We are hopeful that we will find a medicine that will slow the progression. We are also hopeful that this journey has led us to Dr. Abdel-Hamid. She is going to continue to follow Elizabeth as part of the Muscular Dystrophy Clinic at CHP. Elizabeth will no longer need to be seen in the Cerebal Palsy Clinic, because she does not have Cerebal Palsy, which is confirmed by the recent genetic results. We are also having muscle biopsies and nerve conduction studies done on Elizabeth on Friday, August 7th at CHP by Dr.
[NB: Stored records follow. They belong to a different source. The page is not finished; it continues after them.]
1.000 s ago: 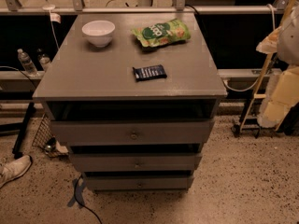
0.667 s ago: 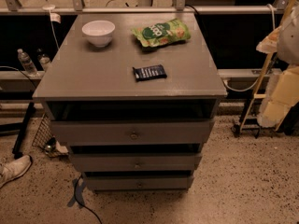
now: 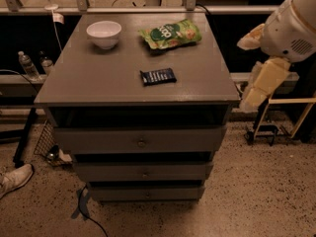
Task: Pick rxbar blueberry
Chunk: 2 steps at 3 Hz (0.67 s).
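Note:
The rxbar blueberry is a small flat dark navy bar with pale lettering. It lies flat near the middle of the grey cabinet top, a little toward the front. My gripper hangs pointing down off the cabinet's right side, beyond the top's right edge and well apart from the bar. It holds nothing that I can see. The white arm rises above it at the upper right.
A white bowl stands at the back left of the top. A green crinkly snack bag lies at the back right. The cabinet has several drawers below. Bottles and a shoe are on the left, and a stand is on the right.
The arm and gripper have moved left and up, closer to the cabinet's right edge. The bar, bowl and bag have not moved.

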Each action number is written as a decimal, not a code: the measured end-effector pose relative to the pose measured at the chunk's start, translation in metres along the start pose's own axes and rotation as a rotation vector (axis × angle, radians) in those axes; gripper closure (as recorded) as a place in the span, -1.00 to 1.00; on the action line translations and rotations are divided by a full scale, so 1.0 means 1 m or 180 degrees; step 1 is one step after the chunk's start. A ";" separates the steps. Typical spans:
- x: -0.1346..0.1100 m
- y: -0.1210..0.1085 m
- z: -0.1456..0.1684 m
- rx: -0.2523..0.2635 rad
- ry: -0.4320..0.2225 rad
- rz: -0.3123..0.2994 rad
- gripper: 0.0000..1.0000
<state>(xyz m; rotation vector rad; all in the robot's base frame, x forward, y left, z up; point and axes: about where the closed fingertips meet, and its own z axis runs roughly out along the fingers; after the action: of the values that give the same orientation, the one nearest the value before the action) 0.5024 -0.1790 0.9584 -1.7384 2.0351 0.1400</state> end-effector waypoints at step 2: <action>-0.062 -0.055 0.063 -0.0095 -0.0623 0.0041 -1.00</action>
<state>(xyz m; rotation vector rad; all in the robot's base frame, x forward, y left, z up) 0.5780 -0.1104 0.9389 -1.6594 1.9117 0.3329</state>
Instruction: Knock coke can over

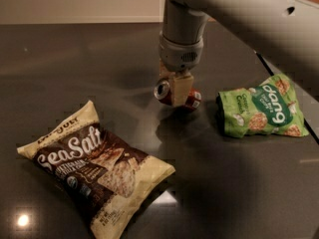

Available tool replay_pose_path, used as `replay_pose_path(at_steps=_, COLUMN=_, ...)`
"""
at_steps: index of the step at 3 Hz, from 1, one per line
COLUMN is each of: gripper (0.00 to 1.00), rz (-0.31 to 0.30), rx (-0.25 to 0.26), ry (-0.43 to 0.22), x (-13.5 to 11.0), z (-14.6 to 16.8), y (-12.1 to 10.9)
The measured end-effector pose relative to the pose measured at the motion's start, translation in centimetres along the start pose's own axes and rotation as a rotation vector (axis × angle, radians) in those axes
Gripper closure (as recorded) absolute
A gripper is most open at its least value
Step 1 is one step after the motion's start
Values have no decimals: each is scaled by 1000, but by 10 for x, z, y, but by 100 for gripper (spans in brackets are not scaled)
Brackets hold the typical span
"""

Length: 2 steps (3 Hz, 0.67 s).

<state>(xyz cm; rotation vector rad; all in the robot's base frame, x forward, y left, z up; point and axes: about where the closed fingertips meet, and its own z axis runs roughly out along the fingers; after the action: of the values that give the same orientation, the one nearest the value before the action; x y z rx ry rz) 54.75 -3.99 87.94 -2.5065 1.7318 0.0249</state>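
Note:
The coke can (191,99) is a small red can on the dark table (99,59). It lies tipped on its side, its silver top (162,89) facing left towards the camera. My gripper (174,81) hangs from the grey arm (182,39) and comes straight down onto the can at the table's middle. Its cream tip covers the can's middle part. The can's far side is hidden behind the gripper.
A brown and cream Sea Salt chip bag (94,166) lies at the front left. A green snack bag (259,107) lies to the right of the can, near the table's right edge (299,108). The arm's upper link crosses the top right.

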Motion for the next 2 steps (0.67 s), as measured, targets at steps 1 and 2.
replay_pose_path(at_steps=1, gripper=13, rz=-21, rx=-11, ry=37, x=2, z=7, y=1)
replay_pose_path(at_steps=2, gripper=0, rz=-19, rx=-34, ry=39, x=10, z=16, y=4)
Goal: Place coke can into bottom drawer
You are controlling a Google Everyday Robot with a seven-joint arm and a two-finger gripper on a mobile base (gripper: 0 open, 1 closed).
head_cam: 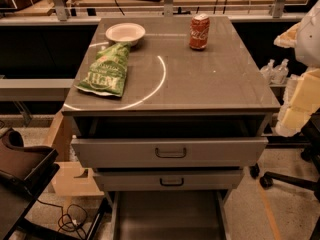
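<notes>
The coke can [199, 31], red with white script and a silver top, stands upright at the back right of the cabinet's grey top [200, 84]. The bottom drawer [170, 216] is pulled out at the foot of the cabinet, a shallow grey tray with a bare dark floor. My gripper [296, 106] and arm show as pale, yellowish-white shapes at the right edge of the camera view. They are beside the cabinet's right front corner, well away from the can and holding nothing that I can see.
A white bowl [125, 33] sits at the back left of the top, with a green chip bag [106, 70] in front of it. The two upper drawers [170, 152] have handled fronts, and the top one stands slightly out. Water bottles [274, 71] stand to the right. A dark chair [22, 169] is at the lower left.
</notes>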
Abdel-Hamid to get a baseline on how well her nerves and muscles are function, so that way we are better able to track progression of the disease. We will be following up with Dr. Abdel-Hamid every two months.
After the appointment, I joined a CMS support group, and I have actually located two other individuals with Elizabeth's specific mutation. Once is a 5 year old in Prague, and the other is a woman who lives in New Hampshire. I am so glad that I found the group, because already they have been a wealth of information, hope and support.